Seguramente sorprenderá que escriba éste post, porque la mujer existe desde Dios creó a Adán de la costilla de Eva, pero a su pedido, y para no dañar la dignidad masculina, nos la contaron al revés. Pero es que a pesar de saber y de vivir y compartir y respirar junto a ellas, en mi condición de hombre atareado por una realidad que presiona, pocas fueron las ocasiones de pensar realmente en todo el significado que encierra esa palabra. Días pasados, me había dormido frente al televisor mirando un programa en Natgeo (no lo menciono para parecer culto sino porque casualmente pasé por allí y me enganché con un programa que luego no disfruté por el cansancio que tenía encima). Un tiempo más tarde, no puedo precisar cuanto, me desperté con el sonido de los jadeos de una mujer pariendo. La primera imagen que ví fue una madre abierta de piernas con el rostro deformado y sudoroso por el esfuerzo y el dolor, y una cabecita apareciendo lentamente a la vida exterior.

Los rincones de mi casa tienen formas de mujer, por (c) Una cierta mirada

Inmediatamente me vino a la mente mi frustración porque no pude participar del parto de mis hijos (una vez por imposición del sanatorio y la otra porque hubo una cesárea de emergencia) a pesar de querer hacerlo y me di cuenta que al no haber vivido esa experiencia, no la tenía en mi memoria.
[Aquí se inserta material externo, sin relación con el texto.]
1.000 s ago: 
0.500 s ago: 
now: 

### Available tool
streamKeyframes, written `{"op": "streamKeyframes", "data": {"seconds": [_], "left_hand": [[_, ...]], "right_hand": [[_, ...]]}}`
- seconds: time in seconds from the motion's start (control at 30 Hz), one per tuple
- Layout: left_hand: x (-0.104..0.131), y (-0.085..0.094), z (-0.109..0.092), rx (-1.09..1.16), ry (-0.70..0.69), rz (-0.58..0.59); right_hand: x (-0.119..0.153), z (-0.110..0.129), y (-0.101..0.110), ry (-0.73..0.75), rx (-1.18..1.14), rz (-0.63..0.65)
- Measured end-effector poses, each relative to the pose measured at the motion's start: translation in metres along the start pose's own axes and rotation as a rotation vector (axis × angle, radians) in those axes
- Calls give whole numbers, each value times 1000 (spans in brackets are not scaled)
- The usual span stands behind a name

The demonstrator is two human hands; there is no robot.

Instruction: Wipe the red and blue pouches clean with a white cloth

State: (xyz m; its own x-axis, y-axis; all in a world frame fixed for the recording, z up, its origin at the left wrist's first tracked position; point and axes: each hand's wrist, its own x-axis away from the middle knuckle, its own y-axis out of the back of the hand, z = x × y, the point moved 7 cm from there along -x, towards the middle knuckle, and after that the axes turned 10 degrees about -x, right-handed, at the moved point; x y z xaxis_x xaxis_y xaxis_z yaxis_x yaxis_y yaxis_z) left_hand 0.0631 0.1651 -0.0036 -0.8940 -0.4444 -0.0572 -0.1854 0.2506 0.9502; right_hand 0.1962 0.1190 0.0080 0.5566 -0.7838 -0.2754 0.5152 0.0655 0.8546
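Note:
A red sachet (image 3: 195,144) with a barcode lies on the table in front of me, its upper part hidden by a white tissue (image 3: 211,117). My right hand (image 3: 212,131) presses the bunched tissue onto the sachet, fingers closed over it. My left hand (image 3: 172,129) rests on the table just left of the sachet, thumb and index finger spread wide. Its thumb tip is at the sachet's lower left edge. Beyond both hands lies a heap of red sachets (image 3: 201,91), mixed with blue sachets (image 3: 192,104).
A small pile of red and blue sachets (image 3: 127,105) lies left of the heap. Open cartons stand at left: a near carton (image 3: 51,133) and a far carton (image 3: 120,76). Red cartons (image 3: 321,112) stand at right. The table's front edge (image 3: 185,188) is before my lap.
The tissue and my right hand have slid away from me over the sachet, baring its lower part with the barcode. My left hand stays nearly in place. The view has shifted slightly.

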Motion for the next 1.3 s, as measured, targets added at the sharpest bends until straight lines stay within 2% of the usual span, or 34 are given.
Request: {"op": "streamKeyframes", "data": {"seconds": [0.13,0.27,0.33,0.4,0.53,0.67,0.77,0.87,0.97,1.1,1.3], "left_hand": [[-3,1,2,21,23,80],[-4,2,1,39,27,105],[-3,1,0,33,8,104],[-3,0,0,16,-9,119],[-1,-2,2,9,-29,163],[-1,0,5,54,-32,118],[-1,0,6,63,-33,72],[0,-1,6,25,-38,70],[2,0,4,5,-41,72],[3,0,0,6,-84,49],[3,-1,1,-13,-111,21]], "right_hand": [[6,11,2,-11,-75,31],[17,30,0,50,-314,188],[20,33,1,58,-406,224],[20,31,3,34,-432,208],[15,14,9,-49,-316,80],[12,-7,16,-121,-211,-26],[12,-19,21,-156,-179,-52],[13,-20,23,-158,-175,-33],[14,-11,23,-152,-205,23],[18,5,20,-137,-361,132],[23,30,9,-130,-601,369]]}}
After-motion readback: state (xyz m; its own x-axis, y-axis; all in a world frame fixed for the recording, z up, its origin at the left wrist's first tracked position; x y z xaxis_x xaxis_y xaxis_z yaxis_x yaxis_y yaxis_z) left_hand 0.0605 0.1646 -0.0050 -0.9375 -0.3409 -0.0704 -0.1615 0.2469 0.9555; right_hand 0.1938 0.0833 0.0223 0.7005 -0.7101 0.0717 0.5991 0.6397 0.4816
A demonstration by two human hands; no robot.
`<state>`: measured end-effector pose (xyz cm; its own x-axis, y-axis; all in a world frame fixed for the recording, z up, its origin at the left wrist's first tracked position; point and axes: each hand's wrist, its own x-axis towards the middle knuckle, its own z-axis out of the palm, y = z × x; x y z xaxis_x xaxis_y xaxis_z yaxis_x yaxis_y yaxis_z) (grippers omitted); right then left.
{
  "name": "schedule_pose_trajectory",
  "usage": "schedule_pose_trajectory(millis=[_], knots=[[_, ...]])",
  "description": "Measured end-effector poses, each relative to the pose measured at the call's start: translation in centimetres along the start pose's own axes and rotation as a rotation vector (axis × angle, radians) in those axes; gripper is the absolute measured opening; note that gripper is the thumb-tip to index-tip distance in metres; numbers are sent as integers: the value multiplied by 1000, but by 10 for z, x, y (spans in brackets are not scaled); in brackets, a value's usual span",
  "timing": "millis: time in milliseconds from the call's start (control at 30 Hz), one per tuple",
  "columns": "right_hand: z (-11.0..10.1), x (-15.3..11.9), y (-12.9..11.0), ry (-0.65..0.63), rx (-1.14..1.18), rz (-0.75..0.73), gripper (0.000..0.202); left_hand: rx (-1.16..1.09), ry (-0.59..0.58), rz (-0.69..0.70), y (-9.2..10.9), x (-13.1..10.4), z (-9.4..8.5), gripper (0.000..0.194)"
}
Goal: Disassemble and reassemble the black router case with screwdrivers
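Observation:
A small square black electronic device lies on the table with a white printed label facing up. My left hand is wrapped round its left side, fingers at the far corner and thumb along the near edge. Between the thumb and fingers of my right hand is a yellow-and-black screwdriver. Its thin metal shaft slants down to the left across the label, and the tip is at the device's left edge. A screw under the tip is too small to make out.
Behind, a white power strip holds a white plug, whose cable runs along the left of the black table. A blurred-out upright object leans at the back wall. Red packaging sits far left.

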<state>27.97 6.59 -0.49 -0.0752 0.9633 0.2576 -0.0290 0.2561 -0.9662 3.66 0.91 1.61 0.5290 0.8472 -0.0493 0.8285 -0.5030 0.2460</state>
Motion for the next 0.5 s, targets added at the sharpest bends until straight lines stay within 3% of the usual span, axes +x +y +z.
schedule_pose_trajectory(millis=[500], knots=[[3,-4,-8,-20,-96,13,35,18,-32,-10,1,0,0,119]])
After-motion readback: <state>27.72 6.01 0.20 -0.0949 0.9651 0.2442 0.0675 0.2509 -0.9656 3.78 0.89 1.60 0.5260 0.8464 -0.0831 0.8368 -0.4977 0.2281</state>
Es decir que no recuerdo el sufrimiento ni la vivencia de mi esposa en la incertidumbre de la primera vez y las complicaciones de la segunda. Pensé que no había valorado aquella situación y efectivamente así fue. Sabía perfectamente que un parto es doloroso en muchos casos y con un costo psicológico importantes también, pero para mí era algo mágico que sucedió hace muchos años y que ya estaba en el cajón de las cosas viejas.
Esa imagen me llevó a pensar en mi madre y a mi relación con ella. Me llevó a pensar en mi esposa y en los mejores momentos de nuestra  relación. Y me lleva a pensar en mi realidad actual en la que espero enamorarme. De ello resulta que siempre, en cada momento de mi vida hubo una mujer y, pocas veces me sentí más pleno y radiante de felicidad que al lado de una mujer. Claro que también pasé momentos malos, pero sucede que los buenos fueron tan buenos, y mis sensaciones tan intensas ante una mirada, una sonrisa, y ante una señal de la mujer que amé en cada momento; y mis miedos tan intensos en situaciones peligrosas, que no puedo encontrar equivalentes en mi vida interior. Tanto me afectan ellas que busco reincidir en su compañía y me emociono cuando encuentro respuesta o disfruto de una sonrisa sincera.Es probable que los hombres seamos algo equivalente en el caso de que quien escriba fuera mujer, no lo sé. Sólo dispongo de la versión masculina, y en todo caso de mi propia versión, y en ella debo decir que ellas me han hecho feliz y creo que agradecer su maravillosa participación en mi vida es hacer justicia.